Evaluate the Summation sum from i=1 to infinity of 19*0.03^i
The problem provided is asking for the calculation of an infinite series sum. Specifically, it involves determining the sum of a geometric series that starts at i=1 and goes to infinity. Each term of the series is given by the formula 19 * (0.03)^i, where i represents each consecutive integer starting from 1. The question requires the application of formulas that pertain to the convergence of infinite geometric series and determining the sum if it converges. The sum can be evaluated if the common ratio of the series is between -1 and 1, which ensures the series converges to a finite value.
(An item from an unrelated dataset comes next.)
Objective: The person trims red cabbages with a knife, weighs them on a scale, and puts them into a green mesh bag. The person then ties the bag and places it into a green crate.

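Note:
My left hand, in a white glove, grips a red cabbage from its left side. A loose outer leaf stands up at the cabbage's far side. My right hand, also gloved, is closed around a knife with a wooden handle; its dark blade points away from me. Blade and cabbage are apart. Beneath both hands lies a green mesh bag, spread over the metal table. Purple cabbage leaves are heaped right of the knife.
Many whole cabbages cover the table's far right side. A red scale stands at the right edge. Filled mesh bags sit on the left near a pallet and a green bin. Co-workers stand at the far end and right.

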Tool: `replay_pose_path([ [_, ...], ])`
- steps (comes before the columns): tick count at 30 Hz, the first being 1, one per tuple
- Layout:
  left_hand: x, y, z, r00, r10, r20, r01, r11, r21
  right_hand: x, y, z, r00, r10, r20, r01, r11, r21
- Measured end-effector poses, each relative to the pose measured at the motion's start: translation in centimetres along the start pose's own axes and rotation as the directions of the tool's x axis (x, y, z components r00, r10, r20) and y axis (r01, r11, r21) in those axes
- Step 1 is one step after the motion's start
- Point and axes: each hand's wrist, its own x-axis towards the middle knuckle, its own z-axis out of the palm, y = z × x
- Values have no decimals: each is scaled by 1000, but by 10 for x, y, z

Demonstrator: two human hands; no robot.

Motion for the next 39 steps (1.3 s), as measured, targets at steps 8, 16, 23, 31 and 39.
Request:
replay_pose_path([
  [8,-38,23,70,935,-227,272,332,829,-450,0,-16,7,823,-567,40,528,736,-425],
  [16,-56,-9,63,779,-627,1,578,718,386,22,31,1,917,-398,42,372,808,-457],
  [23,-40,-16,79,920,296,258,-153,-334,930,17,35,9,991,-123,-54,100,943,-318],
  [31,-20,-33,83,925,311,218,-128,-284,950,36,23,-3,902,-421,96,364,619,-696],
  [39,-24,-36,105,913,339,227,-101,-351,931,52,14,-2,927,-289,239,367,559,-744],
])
$\sum_{i = 1}^{\infty} 19 \cdot \left(0.03\right)^{i}$
Answer
Solution:
Step 1:
To determine the sum of an infinite geometric series, use the sum formula $S = \frac{a}{1 - r}$, where $a$ is the first term and $r$ is the common ratio.
Step 2:
Calculate the common ratio ($r$) by using the ratio formula $r = \frac{a_{n+1}}{a_n}$.
Step 2.1:
Insert the terms $a_{n}$ and $a_{n+1}$ into the ratio formula: $r = \frac{19 \cdot (0.03)^{n+1}}{19 \cdot (0.03)^{n}}$.
Step 2.2:
Proceed to simplify the expression.
Step 2.2.1:
Eliminate the identical factor of $19$.
Step 2.2.1.1:
Remove the common factor: $r = \frac{\cancel{19} \cdot (0.03)^{n+1}}{\cancel{19} \cdot (0.03)^{n}}$.
Step 2.2.1.2:
Reformulate the expression: $r = \frac{(0.03)^{n+1}}{(0.03)^{n}}$.
Step 2.2.2:
Cancel out the common powers of $(0.03)^{n}$ and $(0.03)^{n+1}$.
Step 2.2.2.1:
Factor out $(0.03)^{n}$ from $(0.03)^{n+1}$: $r = \frac{(0.03)^{n} \cdot 0.03}{(0.03)^{n}}$.
Step 2.2.2.2:
Eliminate the common factors.
Step 2.2.2.2.1:
Multiply by the identity $1$: $r = \frac{(0.03)^{n} \cdot 0.03}{(0.03)^{n} \cdot 1}$.
Step 2.2.2.2.2:
Remove the common factor: $r = \frac{\cancel{(0.03)^{n}} \cdot 0.03}{\cancel{(0.03)^{n}} \cdot 1}$.
Step 2.2.2.2.3:
Rephrase the expression: $r = \frac{0.03}{1}$.
Step 2.2.2.2.4:
Divide $0.03$ by $1$: $r = 0.03$.
Step 3:
Given that $|r| < 1$, the series is convergent.
Step 4:
Identify the first term of the series by substituting the initial index value and simplifying.
Step 4.1:
Replace $i$ with $1$ in $19 \cdot (0.03)^{i}$: $a = 19 \cdot (0.03)^{1}$.
Step 4.2:
Simplify the calculation.
Step 4.2.1:
Compute the power: $a = 19 \cdot 0.03$.
Step 4.2.2:
Multiply $19$ by $0.03$: $a = 0.57$.
Step 5:
Insert the values of $r$ and $a$ into the summation formula: $S = \frac{0.57}{1 - 0.03}$.
Step 6:
Simplify the result.
Step 6.1:
Subtract $0.03$ from $1$: $S = \frac{0.57}{0.97}$.
Step 6.2:
Divide $0.57$ by $0.97$: $S \approx 0.58762886$.
Knowledge Notes:
To solve the given problem, we used the concept of an infinite geometric series. An infinite geometric series is a series of the form $a + ar + ar^2 + ar^3 + \ldots$ where $a$ is the first term and $r$ is the common ratio between successive terms. The series converges to a finite sum if the absolute value of the common ratio $|r|$ is less than $1$. The sum of such a convergent series is given by the formula $S = \frac{a}{1 - r}$.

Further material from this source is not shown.